At least in my experience, those sites often rank well. Surprisingly well, and more often than you’d think. When sniffing out a client’s local market and figuring out who’s up to what, naturally I’ll take a quick look at who’s #1 (and 2 and 3). Half the time that business’s site is beautiful and seems to check all the boxes, perhaps because of a recent redesign. But the other 50% of the sites are clunky.
How could that be? Aren’t the Maps and organic rankings so competitive these days that even slight edges matter? Why might a clunky site rank well in the local results? A few possible explanations:
1. In-depth content hasn’t been scrubbed out (“Hey, nobody reads anymore!”) in favor of an “elegant” and more-visual design.

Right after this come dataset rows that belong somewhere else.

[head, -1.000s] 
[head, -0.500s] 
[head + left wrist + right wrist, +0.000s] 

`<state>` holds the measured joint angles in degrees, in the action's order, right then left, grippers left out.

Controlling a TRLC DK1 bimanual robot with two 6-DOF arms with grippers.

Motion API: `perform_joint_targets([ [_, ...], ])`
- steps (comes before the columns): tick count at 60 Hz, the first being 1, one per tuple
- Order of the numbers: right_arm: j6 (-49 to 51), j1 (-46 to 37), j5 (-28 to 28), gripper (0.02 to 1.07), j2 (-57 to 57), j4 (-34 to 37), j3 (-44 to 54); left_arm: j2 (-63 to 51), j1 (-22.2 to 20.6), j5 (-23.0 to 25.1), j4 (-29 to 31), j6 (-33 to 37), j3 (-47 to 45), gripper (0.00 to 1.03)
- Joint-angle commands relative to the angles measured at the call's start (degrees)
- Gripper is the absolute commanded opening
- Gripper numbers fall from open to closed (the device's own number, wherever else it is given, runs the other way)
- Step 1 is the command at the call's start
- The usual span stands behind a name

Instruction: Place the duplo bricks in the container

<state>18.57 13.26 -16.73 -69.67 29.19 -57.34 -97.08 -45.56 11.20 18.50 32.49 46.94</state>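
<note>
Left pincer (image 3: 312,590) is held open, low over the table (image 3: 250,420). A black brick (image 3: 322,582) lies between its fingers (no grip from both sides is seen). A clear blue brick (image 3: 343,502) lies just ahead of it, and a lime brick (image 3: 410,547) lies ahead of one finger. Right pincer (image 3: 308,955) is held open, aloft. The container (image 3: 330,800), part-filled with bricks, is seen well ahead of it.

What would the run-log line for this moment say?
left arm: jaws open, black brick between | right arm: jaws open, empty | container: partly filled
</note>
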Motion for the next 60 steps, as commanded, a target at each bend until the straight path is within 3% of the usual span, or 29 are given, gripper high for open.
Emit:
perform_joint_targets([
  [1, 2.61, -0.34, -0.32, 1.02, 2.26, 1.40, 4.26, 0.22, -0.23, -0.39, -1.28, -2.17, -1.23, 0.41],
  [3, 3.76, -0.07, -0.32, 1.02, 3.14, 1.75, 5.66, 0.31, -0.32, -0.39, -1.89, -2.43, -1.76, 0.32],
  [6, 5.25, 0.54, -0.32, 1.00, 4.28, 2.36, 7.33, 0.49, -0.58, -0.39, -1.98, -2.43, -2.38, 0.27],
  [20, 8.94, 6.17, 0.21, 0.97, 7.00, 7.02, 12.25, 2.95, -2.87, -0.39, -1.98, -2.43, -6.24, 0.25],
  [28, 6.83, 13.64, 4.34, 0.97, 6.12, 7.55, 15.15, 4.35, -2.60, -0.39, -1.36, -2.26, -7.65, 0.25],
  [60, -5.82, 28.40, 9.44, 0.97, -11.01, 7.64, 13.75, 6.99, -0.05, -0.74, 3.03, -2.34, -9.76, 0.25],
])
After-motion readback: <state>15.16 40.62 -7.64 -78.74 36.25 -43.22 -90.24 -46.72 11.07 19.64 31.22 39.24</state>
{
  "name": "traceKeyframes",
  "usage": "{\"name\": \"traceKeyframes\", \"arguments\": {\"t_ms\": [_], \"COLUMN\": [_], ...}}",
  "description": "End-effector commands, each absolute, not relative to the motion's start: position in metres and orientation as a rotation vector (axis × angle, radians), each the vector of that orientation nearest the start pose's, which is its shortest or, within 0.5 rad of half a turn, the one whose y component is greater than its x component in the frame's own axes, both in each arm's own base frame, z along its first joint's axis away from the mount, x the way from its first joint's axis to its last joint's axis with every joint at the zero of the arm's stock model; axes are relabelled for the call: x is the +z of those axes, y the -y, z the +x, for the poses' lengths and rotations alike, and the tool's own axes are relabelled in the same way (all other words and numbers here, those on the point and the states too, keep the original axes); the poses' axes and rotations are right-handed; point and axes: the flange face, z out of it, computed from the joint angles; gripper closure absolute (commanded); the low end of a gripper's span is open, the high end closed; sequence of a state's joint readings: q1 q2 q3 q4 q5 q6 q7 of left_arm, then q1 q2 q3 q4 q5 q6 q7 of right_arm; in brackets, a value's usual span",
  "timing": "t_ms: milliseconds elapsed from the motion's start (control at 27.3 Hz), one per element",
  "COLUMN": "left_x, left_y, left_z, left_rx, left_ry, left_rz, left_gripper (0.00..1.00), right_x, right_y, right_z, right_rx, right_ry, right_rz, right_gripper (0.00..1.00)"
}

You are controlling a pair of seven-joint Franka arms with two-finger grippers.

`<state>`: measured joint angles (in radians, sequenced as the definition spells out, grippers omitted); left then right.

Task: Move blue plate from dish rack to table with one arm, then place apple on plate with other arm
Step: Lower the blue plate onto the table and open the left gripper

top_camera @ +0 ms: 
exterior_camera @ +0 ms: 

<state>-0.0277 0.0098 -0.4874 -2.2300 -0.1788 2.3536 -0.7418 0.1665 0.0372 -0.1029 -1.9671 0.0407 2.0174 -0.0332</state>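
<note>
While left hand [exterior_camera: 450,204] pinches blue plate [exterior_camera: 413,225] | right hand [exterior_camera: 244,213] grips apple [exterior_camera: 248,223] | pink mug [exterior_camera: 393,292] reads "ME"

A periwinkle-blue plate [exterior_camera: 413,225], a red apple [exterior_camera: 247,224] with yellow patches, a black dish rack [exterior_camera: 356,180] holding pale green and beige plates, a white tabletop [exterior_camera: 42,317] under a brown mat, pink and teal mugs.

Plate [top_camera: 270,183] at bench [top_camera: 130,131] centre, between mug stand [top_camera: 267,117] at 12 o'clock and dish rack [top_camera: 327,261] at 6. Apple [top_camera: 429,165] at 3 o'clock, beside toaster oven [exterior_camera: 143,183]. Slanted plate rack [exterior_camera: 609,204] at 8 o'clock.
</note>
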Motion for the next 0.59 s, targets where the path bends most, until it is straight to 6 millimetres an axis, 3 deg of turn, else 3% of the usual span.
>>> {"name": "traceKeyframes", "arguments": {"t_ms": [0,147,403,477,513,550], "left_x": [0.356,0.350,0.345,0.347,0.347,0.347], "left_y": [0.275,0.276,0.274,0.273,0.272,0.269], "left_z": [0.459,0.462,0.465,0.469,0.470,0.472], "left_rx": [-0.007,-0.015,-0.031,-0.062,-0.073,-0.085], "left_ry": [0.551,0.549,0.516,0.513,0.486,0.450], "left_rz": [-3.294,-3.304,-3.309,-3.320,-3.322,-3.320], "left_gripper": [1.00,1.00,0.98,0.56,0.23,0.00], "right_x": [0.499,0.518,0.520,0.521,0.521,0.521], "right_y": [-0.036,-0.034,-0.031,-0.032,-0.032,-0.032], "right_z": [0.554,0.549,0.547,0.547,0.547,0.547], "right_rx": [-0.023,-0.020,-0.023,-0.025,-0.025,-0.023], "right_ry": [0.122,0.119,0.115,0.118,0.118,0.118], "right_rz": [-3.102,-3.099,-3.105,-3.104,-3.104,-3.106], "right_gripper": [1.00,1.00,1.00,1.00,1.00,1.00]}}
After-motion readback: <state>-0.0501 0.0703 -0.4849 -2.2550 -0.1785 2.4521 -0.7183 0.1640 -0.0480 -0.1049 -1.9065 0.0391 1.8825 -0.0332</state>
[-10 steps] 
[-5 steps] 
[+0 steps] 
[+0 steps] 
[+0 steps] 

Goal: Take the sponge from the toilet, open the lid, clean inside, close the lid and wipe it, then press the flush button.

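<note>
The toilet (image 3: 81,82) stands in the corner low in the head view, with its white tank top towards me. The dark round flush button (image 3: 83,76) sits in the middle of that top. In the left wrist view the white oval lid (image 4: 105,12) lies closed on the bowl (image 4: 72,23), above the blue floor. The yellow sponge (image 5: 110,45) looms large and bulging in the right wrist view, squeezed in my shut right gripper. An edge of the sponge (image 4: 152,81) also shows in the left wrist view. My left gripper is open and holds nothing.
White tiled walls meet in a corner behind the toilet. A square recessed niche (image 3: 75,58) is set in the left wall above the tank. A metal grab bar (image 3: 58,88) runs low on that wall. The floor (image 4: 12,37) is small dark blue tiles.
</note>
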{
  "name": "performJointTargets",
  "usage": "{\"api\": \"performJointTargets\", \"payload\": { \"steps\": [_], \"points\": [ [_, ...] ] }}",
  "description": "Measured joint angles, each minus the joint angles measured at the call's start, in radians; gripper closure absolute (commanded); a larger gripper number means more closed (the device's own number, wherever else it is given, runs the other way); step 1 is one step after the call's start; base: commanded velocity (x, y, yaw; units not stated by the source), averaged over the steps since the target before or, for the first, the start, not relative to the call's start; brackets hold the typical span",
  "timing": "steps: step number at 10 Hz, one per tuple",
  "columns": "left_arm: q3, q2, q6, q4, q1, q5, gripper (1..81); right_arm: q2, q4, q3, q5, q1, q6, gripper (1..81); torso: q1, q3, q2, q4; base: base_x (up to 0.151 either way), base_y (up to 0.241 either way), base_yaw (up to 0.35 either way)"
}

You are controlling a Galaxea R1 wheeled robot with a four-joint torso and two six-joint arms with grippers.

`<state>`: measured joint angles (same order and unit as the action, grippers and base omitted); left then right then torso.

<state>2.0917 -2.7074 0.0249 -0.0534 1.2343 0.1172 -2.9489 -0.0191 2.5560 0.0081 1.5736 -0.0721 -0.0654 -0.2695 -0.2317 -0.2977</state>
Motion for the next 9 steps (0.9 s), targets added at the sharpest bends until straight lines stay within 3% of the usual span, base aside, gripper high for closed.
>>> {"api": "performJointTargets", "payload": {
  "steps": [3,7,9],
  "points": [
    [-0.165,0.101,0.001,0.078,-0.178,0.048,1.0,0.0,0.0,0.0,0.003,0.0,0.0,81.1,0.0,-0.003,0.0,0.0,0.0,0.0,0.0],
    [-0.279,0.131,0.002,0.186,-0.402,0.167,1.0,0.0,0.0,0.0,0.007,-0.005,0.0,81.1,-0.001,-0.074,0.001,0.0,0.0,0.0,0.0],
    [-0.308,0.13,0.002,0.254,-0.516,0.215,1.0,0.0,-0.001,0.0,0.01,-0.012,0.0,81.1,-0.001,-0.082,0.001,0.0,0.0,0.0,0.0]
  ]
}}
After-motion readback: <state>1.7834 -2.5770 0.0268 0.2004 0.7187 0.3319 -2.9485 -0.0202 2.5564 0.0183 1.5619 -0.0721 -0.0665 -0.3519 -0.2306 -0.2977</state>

2. The site may have fewer slow-loading graphics, whiz-bang special effects, bloated WordPress plugins (h/t Darren Shaw), and other things that make “slick” sites load slowly. Better to be the Badwater snail than the finicky tropical fish.
3. The SEO person hasn’t wiped out or butchered the title tags.
4. The SEO person hasn’t 301-redirected any or many pages, perhaps losing inbound links in the process.
5. Google has had more time to digest the content on the site, and to evaluate how searchers behave on it. It’s not changing every day, and is more of a known quantity.
6. Most other businesses have sites that are clunky, too, and most of the few who have slick-n’-modern sites probably think that’s all they need to rank well.
7. The business owner doesn’t spend all his or her time on the site, and puts a little effort into other things that matter – like earning links, rustling up reviews, and working up enough recognition that people search for the business by name.
I’m not saying you should try to make your site clunky, or that you should never put work into it or reinvent it. There’s a time to take it to the barber and the tailor, and there’s a time to take it behind the barn.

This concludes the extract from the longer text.